In the absence of linearizability, there's a temporary inconsistency in Bob's displayed balance. Right after depositing $50 into his account—bringing his total balance to $150—when he checks his balance on his laptop, it erroneously still only shows $100. The reason for this inconsistency is that the laptop's session is connected to a read replica that hasn't yet synchronized with the leader, which holds the most recent update. The delay in updating the replica leads to stale data being displayed, potentially causing Bob to doubt whether his deposit went through or, worse yet, prompting him to make another deposit.
Ultimately, if Bob persists in refreshing his account, the correct balance of $150 will display, once the read replica catches up with the leader. This situation is in fact illustrating a weaker consistency model referred to as eventual consistency.
Just another day in the life of digital banking
To avoid such inconsistencies altogether, the bank opts for a database that provides linearizability. Although there are various methods that database can use to achieve this, some more complex than others, we'll focus on the simplest approach where data is replicated synchronously to the read replica.
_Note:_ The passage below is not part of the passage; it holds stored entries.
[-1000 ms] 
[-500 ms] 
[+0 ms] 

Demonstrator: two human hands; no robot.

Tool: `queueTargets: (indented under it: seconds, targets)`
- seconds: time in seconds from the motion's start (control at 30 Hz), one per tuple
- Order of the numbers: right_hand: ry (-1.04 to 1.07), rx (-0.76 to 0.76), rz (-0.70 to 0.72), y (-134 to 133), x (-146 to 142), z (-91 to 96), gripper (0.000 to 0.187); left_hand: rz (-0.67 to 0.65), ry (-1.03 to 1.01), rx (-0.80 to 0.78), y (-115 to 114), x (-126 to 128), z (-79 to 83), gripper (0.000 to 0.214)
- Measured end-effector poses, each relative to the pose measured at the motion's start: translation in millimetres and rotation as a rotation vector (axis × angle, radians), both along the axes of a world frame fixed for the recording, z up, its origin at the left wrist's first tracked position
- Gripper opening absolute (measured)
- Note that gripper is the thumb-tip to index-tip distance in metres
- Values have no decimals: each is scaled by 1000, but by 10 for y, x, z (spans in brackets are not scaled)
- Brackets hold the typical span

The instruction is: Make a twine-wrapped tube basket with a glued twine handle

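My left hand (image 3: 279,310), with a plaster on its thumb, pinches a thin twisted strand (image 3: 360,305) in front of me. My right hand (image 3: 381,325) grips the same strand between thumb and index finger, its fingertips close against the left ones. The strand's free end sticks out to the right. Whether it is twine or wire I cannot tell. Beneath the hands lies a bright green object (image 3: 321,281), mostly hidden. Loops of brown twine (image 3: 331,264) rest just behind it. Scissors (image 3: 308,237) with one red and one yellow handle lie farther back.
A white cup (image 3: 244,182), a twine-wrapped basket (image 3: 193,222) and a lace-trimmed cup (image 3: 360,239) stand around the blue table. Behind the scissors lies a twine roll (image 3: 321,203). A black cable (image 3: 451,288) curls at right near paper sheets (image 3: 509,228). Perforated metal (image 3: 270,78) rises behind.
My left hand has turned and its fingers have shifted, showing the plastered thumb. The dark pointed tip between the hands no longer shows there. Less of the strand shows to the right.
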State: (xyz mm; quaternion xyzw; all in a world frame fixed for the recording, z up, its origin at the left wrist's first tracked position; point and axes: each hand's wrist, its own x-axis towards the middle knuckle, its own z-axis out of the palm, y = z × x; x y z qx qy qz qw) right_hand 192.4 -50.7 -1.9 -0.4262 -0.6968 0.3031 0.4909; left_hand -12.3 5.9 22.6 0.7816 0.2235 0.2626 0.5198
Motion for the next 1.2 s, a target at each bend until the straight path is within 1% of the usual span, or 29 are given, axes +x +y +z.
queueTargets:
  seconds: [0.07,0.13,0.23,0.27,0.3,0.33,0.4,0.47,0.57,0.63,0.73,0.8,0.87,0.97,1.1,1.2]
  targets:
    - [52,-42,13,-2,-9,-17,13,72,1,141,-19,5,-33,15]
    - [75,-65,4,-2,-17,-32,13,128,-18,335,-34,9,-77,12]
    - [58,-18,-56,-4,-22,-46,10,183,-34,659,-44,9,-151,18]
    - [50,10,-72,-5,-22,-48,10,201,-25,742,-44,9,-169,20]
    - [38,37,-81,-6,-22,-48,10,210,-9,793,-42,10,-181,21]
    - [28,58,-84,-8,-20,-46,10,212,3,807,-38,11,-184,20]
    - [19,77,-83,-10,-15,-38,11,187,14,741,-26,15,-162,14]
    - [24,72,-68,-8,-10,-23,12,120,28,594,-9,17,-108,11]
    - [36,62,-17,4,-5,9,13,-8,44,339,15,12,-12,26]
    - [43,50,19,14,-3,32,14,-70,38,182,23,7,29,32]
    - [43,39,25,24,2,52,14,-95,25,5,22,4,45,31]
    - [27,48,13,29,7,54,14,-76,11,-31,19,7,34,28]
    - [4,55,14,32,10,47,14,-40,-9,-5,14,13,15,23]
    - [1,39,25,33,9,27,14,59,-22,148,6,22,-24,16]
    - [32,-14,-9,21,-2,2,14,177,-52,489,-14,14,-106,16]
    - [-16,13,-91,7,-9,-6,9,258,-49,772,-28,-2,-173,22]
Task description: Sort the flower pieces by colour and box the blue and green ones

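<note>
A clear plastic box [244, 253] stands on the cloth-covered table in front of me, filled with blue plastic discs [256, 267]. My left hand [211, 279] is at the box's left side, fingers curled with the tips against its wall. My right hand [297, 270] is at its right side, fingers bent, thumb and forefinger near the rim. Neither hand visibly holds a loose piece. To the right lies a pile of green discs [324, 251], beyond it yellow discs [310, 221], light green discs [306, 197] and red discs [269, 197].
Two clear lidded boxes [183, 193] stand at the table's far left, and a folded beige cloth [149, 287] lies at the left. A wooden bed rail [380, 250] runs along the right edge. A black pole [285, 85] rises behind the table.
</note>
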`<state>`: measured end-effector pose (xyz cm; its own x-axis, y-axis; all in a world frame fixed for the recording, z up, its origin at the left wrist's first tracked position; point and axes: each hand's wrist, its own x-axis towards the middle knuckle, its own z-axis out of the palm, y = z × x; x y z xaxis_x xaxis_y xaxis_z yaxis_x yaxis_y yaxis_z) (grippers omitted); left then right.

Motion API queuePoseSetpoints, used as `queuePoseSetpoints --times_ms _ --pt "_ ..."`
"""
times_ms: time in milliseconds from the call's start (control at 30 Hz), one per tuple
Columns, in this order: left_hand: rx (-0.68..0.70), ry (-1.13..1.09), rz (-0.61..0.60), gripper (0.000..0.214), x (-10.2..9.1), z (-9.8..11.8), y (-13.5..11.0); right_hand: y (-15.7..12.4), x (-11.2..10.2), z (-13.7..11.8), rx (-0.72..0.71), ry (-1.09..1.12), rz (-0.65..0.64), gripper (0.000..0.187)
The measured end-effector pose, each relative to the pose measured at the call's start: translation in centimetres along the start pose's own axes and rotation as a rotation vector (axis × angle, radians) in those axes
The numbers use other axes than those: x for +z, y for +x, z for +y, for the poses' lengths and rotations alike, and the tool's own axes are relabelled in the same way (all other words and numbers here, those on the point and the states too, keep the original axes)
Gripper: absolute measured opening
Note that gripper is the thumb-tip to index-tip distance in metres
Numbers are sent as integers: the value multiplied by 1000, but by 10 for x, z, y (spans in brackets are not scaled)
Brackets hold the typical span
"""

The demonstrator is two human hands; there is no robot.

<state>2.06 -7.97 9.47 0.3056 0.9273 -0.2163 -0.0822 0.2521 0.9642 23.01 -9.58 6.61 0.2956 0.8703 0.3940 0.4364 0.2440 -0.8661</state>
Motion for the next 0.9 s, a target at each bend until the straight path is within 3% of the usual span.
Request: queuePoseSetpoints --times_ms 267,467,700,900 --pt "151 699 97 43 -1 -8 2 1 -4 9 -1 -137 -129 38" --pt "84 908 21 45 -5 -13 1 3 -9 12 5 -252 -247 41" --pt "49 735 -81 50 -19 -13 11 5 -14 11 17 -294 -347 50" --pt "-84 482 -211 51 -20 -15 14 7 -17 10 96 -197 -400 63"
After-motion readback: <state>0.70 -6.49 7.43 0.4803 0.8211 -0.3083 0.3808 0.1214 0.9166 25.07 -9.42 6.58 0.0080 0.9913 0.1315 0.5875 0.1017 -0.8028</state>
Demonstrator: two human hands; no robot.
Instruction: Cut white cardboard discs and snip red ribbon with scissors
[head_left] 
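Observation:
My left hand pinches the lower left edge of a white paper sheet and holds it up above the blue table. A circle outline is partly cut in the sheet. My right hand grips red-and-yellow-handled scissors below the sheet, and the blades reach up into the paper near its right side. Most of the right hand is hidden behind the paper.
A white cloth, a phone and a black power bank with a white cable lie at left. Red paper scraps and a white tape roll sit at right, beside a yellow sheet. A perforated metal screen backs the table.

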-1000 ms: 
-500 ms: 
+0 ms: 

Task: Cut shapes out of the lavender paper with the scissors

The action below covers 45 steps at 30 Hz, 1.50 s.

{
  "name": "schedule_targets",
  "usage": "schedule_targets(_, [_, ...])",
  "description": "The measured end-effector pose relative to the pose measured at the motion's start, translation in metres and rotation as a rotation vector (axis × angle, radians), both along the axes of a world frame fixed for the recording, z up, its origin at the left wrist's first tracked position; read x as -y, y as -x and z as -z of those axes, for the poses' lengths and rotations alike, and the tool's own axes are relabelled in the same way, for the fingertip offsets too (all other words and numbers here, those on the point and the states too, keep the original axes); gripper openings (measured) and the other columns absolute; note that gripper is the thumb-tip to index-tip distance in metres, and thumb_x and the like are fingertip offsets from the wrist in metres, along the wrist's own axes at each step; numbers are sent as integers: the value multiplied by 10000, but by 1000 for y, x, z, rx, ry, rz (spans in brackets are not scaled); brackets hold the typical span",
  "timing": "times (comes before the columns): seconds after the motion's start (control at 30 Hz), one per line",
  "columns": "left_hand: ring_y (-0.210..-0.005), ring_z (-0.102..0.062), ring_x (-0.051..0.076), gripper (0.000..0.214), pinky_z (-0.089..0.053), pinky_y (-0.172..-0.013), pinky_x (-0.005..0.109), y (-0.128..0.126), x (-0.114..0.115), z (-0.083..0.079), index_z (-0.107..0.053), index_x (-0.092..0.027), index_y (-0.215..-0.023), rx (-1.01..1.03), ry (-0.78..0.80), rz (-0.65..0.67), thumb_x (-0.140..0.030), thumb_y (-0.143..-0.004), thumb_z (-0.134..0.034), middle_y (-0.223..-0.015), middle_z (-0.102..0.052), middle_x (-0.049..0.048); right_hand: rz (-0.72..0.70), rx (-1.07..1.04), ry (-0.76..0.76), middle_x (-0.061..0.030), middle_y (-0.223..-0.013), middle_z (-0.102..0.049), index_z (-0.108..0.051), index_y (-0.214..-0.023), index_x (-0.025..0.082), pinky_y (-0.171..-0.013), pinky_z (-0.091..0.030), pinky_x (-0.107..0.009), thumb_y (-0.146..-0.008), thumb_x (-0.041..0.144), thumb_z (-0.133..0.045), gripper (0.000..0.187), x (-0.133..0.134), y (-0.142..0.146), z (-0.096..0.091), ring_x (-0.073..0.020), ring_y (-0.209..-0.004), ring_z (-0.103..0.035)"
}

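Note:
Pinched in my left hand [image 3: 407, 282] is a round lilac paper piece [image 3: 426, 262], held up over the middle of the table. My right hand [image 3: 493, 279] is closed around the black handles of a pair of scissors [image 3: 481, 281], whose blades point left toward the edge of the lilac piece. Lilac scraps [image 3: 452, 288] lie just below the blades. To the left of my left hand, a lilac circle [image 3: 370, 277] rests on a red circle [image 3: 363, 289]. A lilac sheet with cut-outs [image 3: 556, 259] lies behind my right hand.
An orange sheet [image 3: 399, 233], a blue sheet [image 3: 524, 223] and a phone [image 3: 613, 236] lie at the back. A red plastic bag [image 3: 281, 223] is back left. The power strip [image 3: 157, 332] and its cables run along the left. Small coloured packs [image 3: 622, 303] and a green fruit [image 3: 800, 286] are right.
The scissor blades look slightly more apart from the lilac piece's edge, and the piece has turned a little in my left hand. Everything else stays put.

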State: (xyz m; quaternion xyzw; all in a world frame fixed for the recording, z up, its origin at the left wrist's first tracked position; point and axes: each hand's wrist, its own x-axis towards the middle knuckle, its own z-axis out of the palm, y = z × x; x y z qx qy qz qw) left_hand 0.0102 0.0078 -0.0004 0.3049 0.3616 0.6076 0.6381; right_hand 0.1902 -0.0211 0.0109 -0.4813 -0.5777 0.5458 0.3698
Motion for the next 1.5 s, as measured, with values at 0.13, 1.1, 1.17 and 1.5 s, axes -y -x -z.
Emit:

Only when the replica is updated does the system acknowledge the transaction's success. This is depicted in figure 2-2.
Figure 2-2. In a linearizable system, what Bobs sees is consistent with his actions.
Now, Bob gets a deposit confirmation only after the read replica has been updated with the new value. Consequently, when Bob checks his balance from his laptop, the displayed amount is up-to-date, accurately showing the current status of his account.
Conclusion
Serializability and linearizability may be confused with one another as their definitions in plain English suggest something that is of a sequential order. Yet, as we've explored, they offer distinct guarantees and understanding the difference is important.
Serializability pertains to the sequential integrity of transactions, ensuring they occur in some serial order. This concept was demonstrated with the online ticketing system example, where serializability prevented double booking of a ticket.
Linearizability is concerned with the ordering of read and write operations on an individual object, maintaining the real-time sequence of these operations to avoid any discrepancies during later processing of this data. This was exemplified in the banking scenario where Bob's displayed balance was consistent with his actions.
These two concepts are for the most part independent of each other. A system may ensure serializability without linearizability, or the other way around, and some systems manage to achieve both. Recognizing their differences allows for informed choices in system design, ensuring the appropriate isolation level and consistency model is applied based on application needs.